It had a long, difficult birth, and has frequently been disowned by its many parents, but a quarter of a century on, the Harare Commonwealth Declaration has come of age. The Maldives’ recent withdrawal from the Commonwealth to avoid further scrutiny over its poor human rights record and rejection of democratic governance can be seen as the almost inevitable outcome of the agreement thrashed out in the Zimbabwean capital in October 1991.
The midwife who helped deliver the offspring of that summit was Chief Emeka Anyaoku, who like his predecessor as secretary-general, Shridath ‘Sonny’ Ramphal, was determined to strengthen democratic institutions in Commonwealth states, building on the Harare document’s precursor, the Singapore Declaration of 1971.
At this time, to the chagrin of those defending the organisation against accusations of impotence and hypocrisy, the Commonwealth was more resolute in its condemnation of apartheid in South Africa than the regimes of some of its own members: four military leaders attended the 1989 Commonwealth heads of government summit in Kuala Lumpur (though one in five Commonwealth members was under either military or one-party rule) and Uganda had remained in the Commonwealth under the murderous dictator Idi Amin. An early move, when Anyaoku was still Ramphal’s deputy, was to establish the Commonwealth’s election observers.

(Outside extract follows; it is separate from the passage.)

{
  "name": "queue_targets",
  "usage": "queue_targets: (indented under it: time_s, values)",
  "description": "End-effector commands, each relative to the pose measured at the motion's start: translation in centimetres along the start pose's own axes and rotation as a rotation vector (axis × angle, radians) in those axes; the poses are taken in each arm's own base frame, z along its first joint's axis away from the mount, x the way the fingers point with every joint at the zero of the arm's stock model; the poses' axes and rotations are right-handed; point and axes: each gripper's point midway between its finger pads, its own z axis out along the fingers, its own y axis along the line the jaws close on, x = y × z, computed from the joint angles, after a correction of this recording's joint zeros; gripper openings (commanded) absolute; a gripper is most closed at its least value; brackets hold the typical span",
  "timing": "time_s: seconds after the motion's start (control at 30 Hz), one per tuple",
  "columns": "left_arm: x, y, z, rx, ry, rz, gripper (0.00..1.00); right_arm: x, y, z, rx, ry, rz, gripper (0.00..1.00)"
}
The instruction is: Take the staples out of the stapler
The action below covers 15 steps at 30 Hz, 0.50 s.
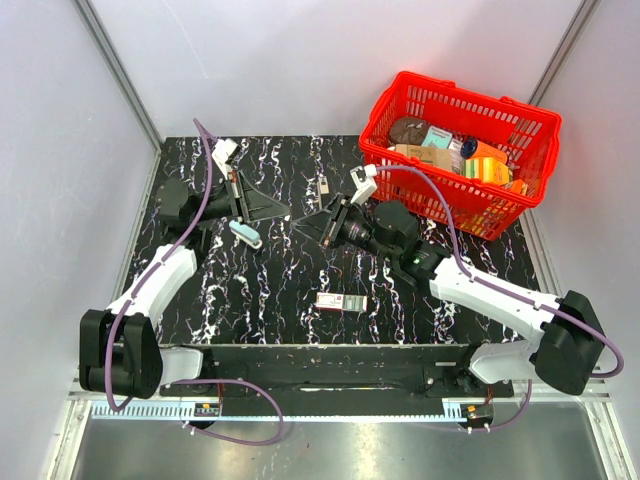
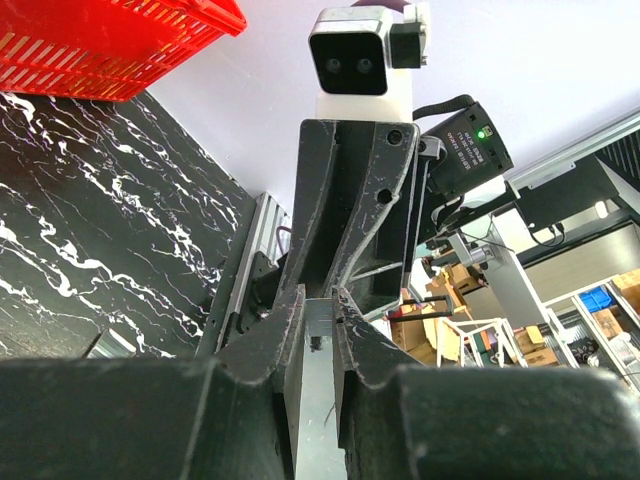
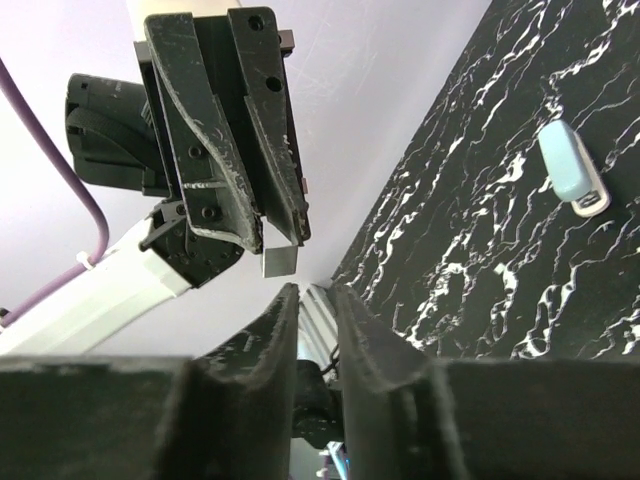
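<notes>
Stapler (image 1: 246, 234), pale blue, is laid flat on the table (image 1: 250, 300), at 8 o'clock of the left gripper (image 1: 284, 214), which is clamped on a thin silver strip (image 3: 281, 261). The right gripper (image 3: 313, 292) is held slightly apart, empty, just beside the strip at 4 o'clock.

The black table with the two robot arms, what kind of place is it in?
Probably a robot test lab. The arms are bolted to a table boxed in by plain white panels, and beyond it stand shelves and cardboard boxes.
</notes>
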Motion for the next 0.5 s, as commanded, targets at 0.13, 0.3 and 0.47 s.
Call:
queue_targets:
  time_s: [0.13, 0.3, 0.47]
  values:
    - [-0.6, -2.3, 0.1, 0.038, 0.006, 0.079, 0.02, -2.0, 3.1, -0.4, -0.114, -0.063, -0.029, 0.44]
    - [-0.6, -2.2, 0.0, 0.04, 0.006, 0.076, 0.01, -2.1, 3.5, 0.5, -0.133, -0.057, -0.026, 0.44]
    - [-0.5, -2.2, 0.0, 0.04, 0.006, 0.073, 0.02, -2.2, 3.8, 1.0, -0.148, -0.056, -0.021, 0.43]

Anyaoku’s push to give new purpose to the Commonwealth’s progressive agenda was complicated by the collapse of the Soviet bloc—the Berlin Wall fell days after he was elected. In this new multipolar world, Anyaoku recalled in his memoirs, ‘What I had feared could be the marginalisation of the Commonwealth due to changes in the international system was prevented, I believe, by the decisions reached at the Harare summit.’
In Sue Onslow’s series of Commonwealth oral histories, Anyaoku drew an important distinction that sums up the significance of the accord: ‘Whereas the Singapore Declaration was a statement of shared beliefs, the Harare Declaration was a statement of a code of conduct. Shared beliefs are there for people to proclaim; a code of conduct is there for people to adhere to.’ Anyaoku gave the example of Kenneth Kaunda being nudged towards bringing multi-party democracy to Zambia.
As Anyaoku told Global Briefing in 2012: ‘The Harare Declaration, in building on the Singapore Declaration 20 years before, clearly marked the Commonwealth out as a values-based organisation, with democracy, human rights and development at its core. The decisions of Harare reinvigorated the association and gave it new purpose and confidence.’
Stuart Mole, who headed the Commonwealth secretary-general’s office, is more balanced in his assessment: ‘By and large, there was appreciable change—in Zambia, in Ghana, in Bangladesh, in Kenya, in Malawi, in the Seychelles—often facilitated by the Commonwealth.’
But he added: ‘The greatest blow to the “Harare principles” became apparent 10 years later. A divided Commonwealth proved to be largely impotent in the face of the democratic and human rights abuses of its erstwhile host: Robert Gabriel Mugabe.’